## WORK ORDER:
An exact copy of all the records is the expected answer.

## ENTRIES SHOWN:
+===+

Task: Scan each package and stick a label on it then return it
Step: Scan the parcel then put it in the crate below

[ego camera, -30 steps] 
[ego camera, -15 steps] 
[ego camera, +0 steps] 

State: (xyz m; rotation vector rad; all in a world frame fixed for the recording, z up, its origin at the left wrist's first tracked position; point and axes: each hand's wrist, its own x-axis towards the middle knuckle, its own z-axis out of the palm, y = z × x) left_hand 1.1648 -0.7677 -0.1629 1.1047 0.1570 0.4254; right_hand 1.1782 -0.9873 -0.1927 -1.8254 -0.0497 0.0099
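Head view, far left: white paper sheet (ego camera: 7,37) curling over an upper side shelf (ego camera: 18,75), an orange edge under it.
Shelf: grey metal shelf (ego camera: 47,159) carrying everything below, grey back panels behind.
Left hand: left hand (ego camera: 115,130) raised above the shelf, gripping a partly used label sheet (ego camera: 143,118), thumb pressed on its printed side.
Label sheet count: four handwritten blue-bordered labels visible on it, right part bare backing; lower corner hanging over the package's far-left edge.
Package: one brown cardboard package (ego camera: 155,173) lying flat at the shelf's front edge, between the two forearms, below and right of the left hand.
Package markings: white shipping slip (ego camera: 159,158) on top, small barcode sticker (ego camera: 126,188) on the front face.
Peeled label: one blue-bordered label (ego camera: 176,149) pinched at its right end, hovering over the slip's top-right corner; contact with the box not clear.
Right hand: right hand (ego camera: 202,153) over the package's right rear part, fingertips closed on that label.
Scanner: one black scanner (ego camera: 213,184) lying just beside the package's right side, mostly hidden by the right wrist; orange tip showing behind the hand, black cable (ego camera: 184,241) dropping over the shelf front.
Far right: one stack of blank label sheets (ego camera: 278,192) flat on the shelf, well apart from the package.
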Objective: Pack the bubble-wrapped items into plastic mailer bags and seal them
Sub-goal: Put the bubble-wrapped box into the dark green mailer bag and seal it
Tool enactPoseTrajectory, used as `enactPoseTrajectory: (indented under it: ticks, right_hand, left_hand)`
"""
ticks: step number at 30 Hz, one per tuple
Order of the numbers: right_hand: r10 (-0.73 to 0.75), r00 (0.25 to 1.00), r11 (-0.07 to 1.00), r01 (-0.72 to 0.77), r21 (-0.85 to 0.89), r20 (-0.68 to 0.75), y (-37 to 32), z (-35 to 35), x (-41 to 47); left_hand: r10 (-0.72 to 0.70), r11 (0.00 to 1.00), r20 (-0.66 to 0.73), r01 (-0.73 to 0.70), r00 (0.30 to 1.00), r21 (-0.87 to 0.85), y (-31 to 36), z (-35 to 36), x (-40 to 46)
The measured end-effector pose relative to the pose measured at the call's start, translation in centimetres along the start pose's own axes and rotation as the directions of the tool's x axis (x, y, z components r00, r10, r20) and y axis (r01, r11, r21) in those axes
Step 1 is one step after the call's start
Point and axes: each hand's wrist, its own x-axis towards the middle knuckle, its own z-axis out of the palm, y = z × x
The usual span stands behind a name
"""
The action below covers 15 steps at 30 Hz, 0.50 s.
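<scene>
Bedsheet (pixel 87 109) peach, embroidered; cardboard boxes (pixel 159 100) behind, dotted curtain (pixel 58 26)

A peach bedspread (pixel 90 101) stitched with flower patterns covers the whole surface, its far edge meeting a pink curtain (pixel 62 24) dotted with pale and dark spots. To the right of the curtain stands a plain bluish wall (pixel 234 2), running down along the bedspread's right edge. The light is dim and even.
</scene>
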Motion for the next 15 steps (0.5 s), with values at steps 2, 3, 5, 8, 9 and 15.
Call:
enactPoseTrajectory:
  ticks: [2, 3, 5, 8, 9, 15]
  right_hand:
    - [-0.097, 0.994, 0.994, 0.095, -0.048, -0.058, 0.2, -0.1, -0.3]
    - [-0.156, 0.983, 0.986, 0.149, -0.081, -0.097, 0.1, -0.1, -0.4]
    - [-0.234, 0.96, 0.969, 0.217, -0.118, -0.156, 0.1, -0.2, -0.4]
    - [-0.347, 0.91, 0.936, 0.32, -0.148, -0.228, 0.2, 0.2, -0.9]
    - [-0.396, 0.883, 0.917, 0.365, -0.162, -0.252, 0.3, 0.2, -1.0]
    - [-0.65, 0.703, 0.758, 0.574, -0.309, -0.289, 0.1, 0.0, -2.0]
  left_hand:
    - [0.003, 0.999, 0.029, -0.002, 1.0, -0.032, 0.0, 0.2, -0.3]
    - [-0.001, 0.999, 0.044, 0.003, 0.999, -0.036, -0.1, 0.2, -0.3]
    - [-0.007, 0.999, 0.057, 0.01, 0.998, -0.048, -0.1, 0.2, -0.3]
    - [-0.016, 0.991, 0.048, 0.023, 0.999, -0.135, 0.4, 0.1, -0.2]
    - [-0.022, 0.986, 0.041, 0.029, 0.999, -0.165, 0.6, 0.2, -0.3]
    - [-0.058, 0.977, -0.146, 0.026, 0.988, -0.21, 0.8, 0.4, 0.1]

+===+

## ANSWER AREA:
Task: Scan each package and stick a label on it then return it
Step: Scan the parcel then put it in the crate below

[ego camera, -30 steps] 
[ego camera, -15 steps] 
[ego camera, +0 steps] 

State: (xyz m; rotation vector rad; all in a world frame fixed for the recording, z up, its origin at the left wrist's first tracked position; point and axes: each hand's wrist, its own x-axis towards the middle knuckle, its own z-axis out of the palm, y = z × x) left_hand 1.1648 -0.7677 -0.1629 1.1047 0.1570 0.4254; right_hand 1.1782 -0.9873 -0.1927 -1.8254 -0.0497 0.0099
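Head view, far left: white paper sheet (ego camera: 7,37) curling over an upper side shelf (ego camera: 18,75), an orange edge under it.
Shelf: grey metal shelf (ego camera: 47,159) carrying everything below, grey back panels behind.
Left hand: left hand (ego camera: 115,130) raised above the shelf, gripping a partly used label sheet (ego camera: 143,118), thumb pressed on its printed side.
Label sheet count: four handwritten blue-bordered labels visible on it, right part bare backing; lower corner hanging over the package's far-left edge.
Package: one brown cardboard package (ego camera: 155,173) lying flat at the shelf's front edge, between the two forearms, below and right of the left hand.
Package markings: white shipping slip (ego camera: 159,158) on top, small barcode sticker (ego camera: 126,188) on the front face.
Peeled label: one blue-bordered label (ego camera: 176,149) pinched at its right end, hovering over the slip's top-right corner; contact with the box not clear.
Right hand: right hand (ego camera: 202,153) over the package's right rear part, fingertips closed on that label.
Scanner: one black scanner (ego camera: 213,184) lying just beside the package's right side, mostly hidden by the right wrist; orange tip showing behind the hand, black cable (ego camera: 184,241) dropping over the shelf front.
Far right: one stack of blank label sheets (ego camera: 278,192) flat on the shelf, well apart from the package.
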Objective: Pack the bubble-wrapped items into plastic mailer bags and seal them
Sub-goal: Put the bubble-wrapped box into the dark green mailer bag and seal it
Tool enactPoseTrajectory, used as `enactPoseTrajectory: (indented under it: ticks, right_hand, left_hand)`
"""
ticks: step number at 30 Hz, one per tuple
Order of the numbers: right_hand: r10 (-0.73 to 0.75), r00 (0.25 to 1.00), r11 (-0.07 to 1.00), r01 (-0.72 to 0.77), r21 (-0.85 to 0.89), r20 (-0.68 to 0.75), y (-37 to 32), z (-35 to 35), x (-41 to 47); left_hand: r10 (-0.72 to 0.70), r11 (0.00 to 1.00), r20 (-0.66 to 0.73), r01 (-0.73 to 0.70), r00 (0.30 to 1.00), r21 (-0.87 to 0.85), y (-31 to 36), z (-35 to 36), x (-40 to 46)
The measured end-effector pose relative to the pose measured at the call's start, translation in centimetres along the start pose's own axes and rotation as the directions of the tool's x axis (x, y, z components r00, r10, r20) and y axis (r01, r11, r21) in those axes
Step 1 is one step after the call's start
Point and axes: each hand's wrist, its own x-axis towards the middle knuckle, its own z-axis out of the palm, y = z × x
The usual span stands behind a name
"""
The action below covers 15 steps at 30 Hz, 0.50 s.
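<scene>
Bedsheet (pixel 87 109) peach, embroidered; cardboard boxes (pixel 159 100) behind, dotted curtain (pixel 58 26)

A peach bedspread (pixel 90 101) stitched with flower patterns covers the whole surface, its far edge meeting a pink curtain (pixel 62 24) dotted with pale and dark spots. To the right of the curtain stands a plain bluish wall (pixel 234 2), running down along the bedspread's right edge. The light is dim and even.
</scene>
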Motion for the next 15 steps (0.5 s), with values at steps 2, 3, 5, 8, 9 and 15.
Call:
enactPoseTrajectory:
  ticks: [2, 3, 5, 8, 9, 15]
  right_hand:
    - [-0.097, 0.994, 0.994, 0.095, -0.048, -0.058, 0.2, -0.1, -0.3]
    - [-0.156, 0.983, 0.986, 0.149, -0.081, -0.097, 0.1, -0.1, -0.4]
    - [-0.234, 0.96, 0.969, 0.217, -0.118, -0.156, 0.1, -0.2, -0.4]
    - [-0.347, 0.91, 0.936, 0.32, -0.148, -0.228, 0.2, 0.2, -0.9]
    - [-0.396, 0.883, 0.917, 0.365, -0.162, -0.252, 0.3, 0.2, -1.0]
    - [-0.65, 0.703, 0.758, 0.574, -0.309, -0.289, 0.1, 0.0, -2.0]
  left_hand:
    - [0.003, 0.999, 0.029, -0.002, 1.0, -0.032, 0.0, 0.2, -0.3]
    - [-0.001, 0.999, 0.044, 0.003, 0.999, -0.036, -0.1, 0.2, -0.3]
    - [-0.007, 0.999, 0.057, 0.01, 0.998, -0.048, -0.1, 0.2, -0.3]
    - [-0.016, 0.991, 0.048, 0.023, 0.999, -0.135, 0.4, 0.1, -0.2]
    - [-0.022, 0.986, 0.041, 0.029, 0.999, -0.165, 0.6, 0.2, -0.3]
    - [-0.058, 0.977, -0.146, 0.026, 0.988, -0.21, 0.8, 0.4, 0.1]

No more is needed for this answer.